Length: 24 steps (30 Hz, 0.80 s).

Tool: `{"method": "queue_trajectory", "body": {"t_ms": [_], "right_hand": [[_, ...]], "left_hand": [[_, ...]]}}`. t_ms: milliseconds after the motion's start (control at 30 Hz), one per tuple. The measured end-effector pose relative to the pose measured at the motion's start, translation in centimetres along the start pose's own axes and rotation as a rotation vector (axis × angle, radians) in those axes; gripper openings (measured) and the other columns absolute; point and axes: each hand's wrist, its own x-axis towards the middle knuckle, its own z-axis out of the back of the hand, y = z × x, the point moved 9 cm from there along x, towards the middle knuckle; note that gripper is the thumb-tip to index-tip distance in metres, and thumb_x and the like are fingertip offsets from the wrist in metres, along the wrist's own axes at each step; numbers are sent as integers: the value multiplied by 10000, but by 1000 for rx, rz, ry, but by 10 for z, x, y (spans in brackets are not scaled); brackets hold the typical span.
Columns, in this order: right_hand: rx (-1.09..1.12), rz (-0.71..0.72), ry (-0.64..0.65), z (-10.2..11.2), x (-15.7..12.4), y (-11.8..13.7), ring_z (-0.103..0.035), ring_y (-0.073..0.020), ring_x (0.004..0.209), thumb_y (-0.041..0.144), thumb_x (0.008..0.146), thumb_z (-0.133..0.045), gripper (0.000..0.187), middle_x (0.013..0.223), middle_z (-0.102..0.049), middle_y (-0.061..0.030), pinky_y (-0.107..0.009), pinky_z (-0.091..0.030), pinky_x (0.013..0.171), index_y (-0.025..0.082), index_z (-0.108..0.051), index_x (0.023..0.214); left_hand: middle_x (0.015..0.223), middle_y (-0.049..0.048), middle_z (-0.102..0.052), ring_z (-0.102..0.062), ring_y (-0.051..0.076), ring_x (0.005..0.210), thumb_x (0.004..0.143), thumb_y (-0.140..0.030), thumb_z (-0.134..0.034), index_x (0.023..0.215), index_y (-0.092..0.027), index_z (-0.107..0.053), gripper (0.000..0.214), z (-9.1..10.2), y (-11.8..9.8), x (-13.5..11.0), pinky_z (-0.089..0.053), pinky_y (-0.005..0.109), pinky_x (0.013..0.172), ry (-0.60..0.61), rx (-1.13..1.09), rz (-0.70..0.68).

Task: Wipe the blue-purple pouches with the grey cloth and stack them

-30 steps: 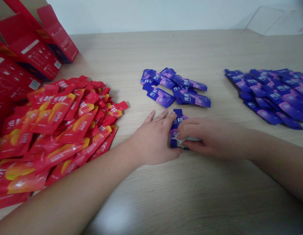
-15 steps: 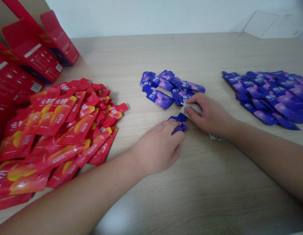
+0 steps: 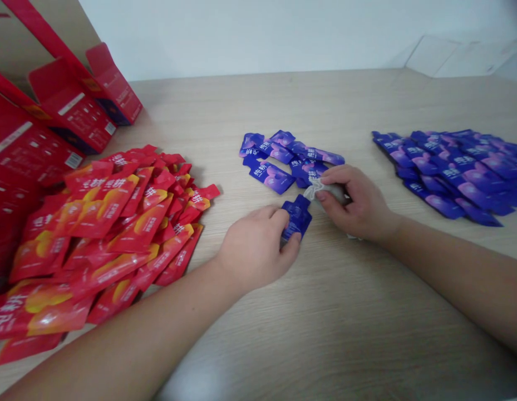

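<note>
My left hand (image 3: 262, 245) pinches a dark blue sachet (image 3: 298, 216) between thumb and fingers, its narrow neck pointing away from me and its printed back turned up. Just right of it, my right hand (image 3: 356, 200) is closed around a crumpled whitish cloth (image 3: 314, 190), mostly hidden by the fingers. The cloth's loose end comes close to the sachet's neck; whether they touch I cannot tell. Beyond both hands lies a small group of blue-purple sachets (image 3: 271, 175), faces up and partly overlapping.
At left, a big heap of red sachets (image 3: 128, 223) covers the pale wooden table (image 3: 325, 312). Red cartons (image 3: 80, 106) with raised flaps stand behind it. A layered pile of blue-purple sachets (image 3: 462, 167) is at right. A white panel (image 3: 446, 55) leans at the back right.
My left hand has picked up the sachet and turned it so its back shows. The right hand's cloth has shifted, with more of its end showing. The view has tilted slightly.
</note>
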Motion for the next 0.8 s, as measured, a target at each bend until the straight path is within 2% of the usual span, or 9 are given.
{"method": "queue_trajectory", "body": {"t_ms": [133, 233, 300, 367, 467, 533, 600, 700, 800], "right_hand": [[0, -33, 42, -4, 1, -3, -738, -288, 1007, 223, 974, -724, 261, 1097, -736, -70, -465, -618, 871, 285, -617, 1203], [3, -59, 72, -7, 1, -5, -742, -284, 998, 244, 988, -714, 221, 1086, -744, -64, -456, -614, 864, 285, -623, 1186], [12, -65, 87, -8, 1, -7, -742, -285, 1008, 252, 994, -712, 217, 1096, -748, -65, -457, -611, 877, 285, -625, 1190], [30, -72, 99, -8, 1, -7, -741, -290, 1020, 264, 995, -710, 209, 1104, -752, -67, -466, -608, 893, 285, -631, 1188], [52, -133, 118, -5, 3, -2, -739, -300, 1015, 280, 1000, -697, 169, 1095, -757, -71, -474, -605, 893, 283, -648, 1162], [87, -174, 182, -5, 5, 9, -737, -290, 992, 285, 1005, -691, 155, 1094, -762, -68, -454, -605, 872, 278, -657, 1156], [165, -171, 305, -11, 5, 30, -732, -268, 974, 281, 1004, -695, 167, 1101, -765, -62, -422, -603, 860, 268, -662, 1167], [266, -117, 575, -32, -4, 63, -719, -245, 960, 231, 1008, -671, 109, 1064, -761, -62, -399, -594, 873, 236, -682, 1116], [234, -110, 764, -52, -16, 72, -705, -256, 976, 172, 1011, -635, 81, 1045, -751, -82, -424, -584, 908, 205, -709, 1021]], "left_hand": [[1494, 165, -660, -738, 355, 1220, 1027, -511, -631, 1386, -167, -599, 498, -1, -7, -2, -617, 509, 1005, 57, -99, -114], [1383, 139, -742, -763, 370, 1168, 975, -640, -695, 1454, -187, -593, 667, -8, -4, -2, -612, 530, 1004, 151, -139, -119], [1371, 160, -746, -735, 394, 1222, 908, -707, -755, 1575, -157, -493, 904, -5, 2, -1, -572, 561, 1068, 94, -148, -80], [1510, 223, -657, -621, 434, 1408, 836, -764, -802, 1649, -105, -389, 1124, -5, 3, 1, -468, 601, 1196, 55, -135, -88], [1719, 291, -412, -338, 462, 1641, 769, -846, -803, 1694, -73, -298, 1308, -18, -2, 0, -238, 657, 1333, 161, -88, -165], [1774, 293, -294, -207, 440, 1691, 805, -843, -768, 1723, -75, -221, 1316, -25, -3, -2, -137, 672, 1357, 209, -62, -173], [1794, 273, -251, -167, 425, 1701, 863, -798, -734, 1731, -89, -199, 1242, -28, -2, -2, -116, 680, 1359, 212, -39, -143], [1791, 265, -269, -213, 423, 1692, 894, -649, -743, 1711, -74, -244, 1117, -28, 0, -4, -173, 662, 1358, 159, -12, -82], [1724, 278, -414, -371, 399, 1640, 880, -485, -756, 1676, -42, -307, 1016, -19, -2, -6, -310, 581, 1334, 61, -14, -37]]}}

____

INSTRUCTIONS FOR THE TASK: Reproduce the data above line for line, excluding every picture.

EXERCISE OUTPUT:
Length: 24 steps (30 Hz, 0.80 s).

Tool: `{"method": "queue_trajectory", "body": {"t_ms": [_], "right_hand": [[_, ...]], "left_hand": [[_, ...]]}}`. t_ms: milliseconds after the motion's start (control at 30 Hz), one per tuple. The measured end-effector pose relative to the pose measured at the motion's start, translation in centimetres along the start pose's own axes and rotation as a rotation vector (axis × angle, radians) in those axes; gripper openings (measured) and the other columns absolute; point and axes: each hand's wrist, its own x-axis towards the middle knuckle, its own z-axis out of the back of the hand, y = z × x, the point moved 9 cm from there along x, towards the middle knuckle; note that gripper is the thumb-tip to index-tip distance in metres, and thumb_x and the like are fingertip offsets from the wrist in metres, along the wrist's own axes at each step; numbers are sent as integers: the value multiplied by 10000, but by 1000 for rx, rz, ry, but by 10 for z, x, y (spans in brackets are not scaled); brackets hold the typical span.
Columns, in this order: right_hand: rx (-1.09..1.12), rz (-0.71..0.72), ry (-0.64..0.65), z (-10.2..11.2), x (-15.7..12.4), y (-11.8..13.7), ring_z (-0.103..0.035), ring_y (-0.073..0.020), ring_x (0.004..0.209), thumb_y (-0.041..0.144), thumb_x (0.008..0.146), thumb_z (-0.133..0.045), gripper (0.000..0.187), middle_x (0.013..0.223), middle_z (-0.102..0.049), middle_y (-0.061..0.030), pinky_y (-0.107..0.009), pinky_z (-0.091..0.030), pinky_x (0.013..0.171), index_y (-0.025..0.082), index_z (-0.108..0.051), index_x (0.023..0.214); left_hand: middle_x (0.015..0.223), middle_y (-0.049..0.048), middle_z (-0.102..0.052), ring_z (-0.102..0.062), ring_y (-0.051..0.076), ring_x (0.005..0.210), thumb_x (0.004..0.143), thumb_y (-0.140..0.030), thumb_z (-0.134..0.034), index_x (0.023..0.215), index_y (-0.092..0.027), index_z (-0.107..0.053), gripper (0.000..0.214), z (-9.1..10.2), y (-11.8..9.8), x (-13.5..11.0), pinky_z (-0.089..0.053), pinky_y (-0.005..0.109), pinky_x (0.013..0.172), ry (-0.60..0.61), rx (-1.13..1.09), rz (-0.70..0.68).

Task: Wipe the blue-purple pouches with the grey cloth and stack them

-30 steps: 
-15 steps: 
+0 steps: 

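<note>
My left hand (image 3: 262, 245) pinches a dark blue sachet (image 3: 298, 216) between thumb and fingers, its narrow neck pointing away from me and its printed back turned up. Just right of it, my right hand (image 3: 356, 200) is closed around a crumpled whitish cloth (image 3: 314, 190), mostly hidden by the fingers. The cloth's loose end comes close to the sachet's neck; whether they touch I cannot tell. Beyond both hands lies a small group of blue-purple sachets (image 3: 271, 175), faces up and partly overlapping.
At left, a big heap of red sachets (image 3: 128, 223) covers the pale wooden table (image 3: 325, 312). Red cartons (image 3: 80, 106) with raised flaps stand behind it. A layered pile of blue-purple sachets (image 3: 462, 167) is at right. A white panel (image 3: 446, 55) leans at the back right.
My left hand has picked up the sachet and turned it so its back shows. The right hand's cloth has shifted, with more of its end showing. The view has tilted slightly.
</note>
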Motion for the next 0.8 s, as measured, a target at each bend until the straight path is within 2% of the usual span, or 9 are given.
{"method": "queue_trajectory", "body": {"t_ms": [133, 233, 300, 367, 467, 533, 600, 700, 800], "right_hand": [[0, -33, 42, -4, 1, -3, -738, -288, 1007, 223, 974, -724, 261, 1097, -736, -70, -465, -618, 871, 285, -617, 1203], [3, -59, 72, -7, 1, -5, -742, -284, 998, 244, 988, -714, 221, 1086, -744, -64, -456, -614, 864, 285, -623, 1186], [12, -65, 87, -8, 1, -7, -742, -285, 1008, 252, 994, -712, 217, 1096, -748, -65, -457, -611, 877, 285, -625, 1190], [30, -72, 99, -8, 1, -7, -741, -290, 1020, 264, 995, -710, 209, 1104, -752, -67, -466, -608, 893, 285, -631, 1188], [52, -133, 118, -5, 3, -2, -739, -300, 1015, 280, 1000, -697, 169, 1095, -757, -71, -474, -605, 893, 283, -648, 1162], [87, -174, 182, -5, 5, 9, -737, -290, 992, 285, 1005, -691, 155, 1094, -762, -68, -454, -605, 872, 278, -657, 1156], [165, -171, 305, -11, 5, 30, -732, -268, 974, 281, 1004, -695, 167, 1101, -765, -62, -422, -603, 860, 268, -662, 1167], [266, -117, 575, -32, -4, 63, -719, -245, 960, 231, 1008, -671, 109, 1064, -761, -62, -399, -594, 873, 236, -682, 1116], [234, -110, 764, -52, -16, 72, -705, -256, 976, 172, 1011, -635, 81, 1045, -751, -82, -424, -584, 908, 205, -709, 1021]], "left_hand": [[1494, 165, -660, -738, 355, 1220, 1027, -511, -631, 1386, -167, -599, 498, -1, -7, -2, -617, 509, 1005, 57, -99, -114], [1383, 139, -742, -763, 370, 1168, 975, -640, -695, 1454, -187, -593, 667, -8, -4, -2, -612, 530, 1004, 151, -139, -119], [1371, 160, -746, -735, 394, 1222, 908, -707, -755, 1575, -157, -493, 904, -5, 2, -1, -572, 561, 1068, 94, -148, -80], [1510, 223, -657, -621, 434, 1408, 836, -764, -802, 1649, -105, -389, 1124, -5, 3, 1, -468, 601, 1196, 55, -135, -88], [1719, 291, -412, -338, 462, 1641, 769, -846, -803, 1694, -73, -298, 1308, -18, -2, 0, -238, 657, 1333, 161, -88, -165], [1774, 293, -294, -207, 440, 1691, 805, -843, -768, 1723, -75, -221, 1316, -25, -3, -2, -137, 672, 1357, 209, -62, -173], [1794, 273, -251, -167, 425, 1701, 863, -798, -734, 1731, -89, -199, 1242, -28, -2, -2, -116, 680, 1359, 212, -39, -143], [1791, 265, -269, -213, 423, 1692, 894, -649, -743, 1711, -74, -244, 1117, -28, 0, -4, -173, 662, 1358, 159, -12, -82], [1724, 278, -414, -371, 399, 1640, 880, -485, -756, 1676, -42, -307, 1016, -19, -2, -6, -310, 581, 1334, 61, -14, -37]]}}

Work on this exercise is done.